** Opening Extracted records block **
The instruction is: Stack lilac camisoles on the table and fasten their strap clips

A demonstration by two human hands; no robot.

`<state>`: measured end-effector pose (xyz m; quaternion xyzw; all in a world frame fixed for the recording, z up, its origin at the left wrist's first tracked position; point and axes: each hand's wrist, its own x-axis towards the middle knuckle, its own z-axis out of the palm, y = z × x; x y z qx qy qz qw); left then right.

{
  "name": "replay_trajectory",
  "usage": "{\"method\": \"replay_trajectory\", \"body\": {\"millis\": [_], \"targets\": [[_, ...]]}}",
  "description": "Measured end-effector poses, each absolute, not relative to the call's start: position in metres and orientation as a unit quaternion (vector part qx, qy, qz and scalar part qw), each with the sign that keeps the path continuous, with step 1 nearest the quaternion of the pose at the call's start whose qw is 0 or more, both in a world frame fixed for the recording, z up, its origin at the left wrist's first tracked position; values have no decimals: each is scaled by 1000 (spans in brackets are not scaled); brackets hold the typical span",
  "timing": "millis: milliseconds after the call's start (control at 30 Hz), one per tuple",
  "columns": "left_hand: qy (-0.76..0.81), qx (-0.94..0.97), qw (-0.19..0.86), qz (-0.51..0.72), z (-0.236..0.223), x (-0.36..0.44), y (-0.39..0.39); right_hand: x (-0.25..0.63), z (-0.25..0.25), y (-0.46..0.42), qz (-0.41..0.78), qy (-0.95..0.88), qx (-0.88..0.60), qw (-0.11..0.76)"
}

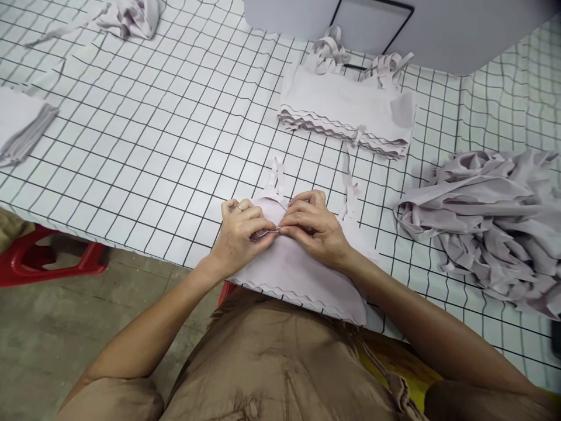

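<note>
A pale lilac camisole [307, 275] lies at the table's near edge, its scalloped hem toward me and its thin straps pointing away. My left hand [245, 231] is closed in a pinch on the neckline edge near the middle; a ring shows on one finger. Right beside it, my right hand [313, 225] pinches the same edge, with the fingertips of both hands nearly touching. A thin pale edge or thread curves under the left fingers, and a tiny light spot shows between the fingertips. I cannot make out what that spot is.
Beyond my hands lies a stack of similar camisoles [346, 99] with bundled straps. A loose heap of lilac garments [486, 222] is on the right. Folded pieces [21, 126] and a crumpled garment [131, 17] lie left. A red stool [52, 257] stands below the checked tablecloth [175, 146].
</note>
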<state>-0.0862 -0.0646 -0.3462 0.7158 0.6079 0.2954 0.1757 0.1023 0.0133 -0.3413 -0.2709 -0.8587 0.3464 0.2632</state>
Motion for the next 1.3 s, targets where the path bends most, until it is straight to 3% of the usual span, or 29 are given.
{"method": "replay_trajectory", "body": {"millis": [333,533,733,1067,1200,1300], "targets": [[592,720,191,308,-346,-89,-65,103,-339,17,302,-890,-258,226],[584,720,188,323,-346,-91,-65,102,-323,23,245,-947,-163,126],[596,714,208,303,-346,-91,-63,98,-309,69,327,-934,-137,39],[606,706,211,300,-345,-91,-61,62,-300,137,240,-948,-192,80],[608,707,213,292,-346,-92,-60,50,-313,132,266,-931,-237,84],[613,697,182,324,-343,-94,-65,62,-313,115,302,-901,-269,156]]}}
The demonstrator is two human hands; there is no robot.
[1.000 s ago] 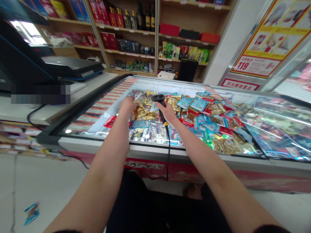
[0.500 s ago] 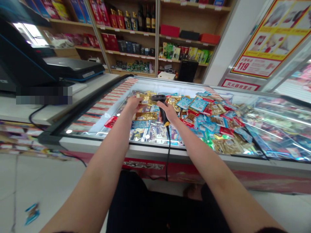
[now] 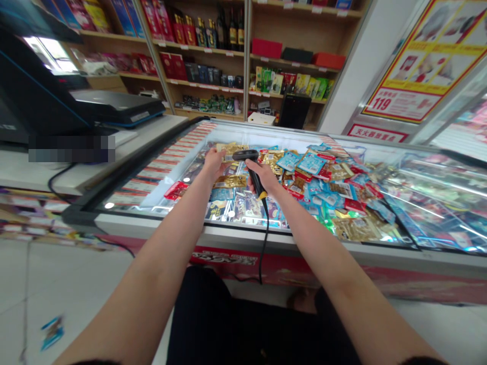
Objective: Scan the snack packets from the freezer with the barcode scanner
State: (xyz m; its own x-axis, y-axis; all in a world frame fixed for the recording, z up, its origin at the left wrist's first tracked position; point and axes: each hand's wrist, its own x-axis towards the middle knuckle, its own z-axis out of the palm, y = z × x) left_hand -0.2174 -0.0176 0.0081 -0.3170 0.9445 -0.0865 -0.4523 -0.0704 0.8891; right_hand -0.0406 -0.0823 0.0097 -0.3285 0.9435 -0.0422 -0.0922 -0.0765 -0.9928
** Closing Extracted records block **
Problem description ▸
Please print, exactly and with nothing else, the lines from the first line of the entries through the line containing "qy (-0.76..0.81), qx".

Answer to this task ▸
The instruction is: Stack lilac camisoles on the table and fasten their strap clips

A demonstration by two human hands; no robot.

`<state>`: measured end-effector pose (xyz m; quaternion xyzw; all in a world frame fixed for the recording, z up, its origin at the left wrist's first tracked position; point and axes: each hand's wrist, its own x-axis towards the middle knuckle, its own z-axis out of the palm, y = z × x; x y z qx qy qz qw); left then right.

{
  "name": "replay_trajectory",
  "usage": "{\"method\": \"replay_trajectory\", \"body\": {\"millis\": [_], \"targets\": [[_, ...]]}}",
  "description": "Measured end-effector poses, each absolute, not relative to the call's start: position in metres and orientation as a unit quaternion (vector part qx, qy, qz and scalar part qw), each with the sign that keeps the path continuous, with step 1 nearest the quaternion of the pose at the call's start whose qw is 0 or more, both in a world frame fixed for the recording, z up, its origin at the left wrist's first tracked position; values have no decimals: each is scaled by 1000 (spans in brackets are not scaled); brackets hold the typical span",
  "timing": "millis: milliseconds after the call's start (control at 30 Hz), one per tuple",
  "columns": "left_hand: qy (-0.76..0.81), qx (-0.94..0.97), qw (-0.19..0.86), qz (-0.51..0.72), z (-0.236..0.223), x (-0.36..0.44), y (-0.39..0.39); right_hand: x (-0.25..0.63), z (-0.25..0.25), y (-0.46..0.42), qz (-0.41..0.78), qy (-0.95..0.88), qx (-0.88..0.60), qw (-0.11..0.76)"

The response is complete as it stands.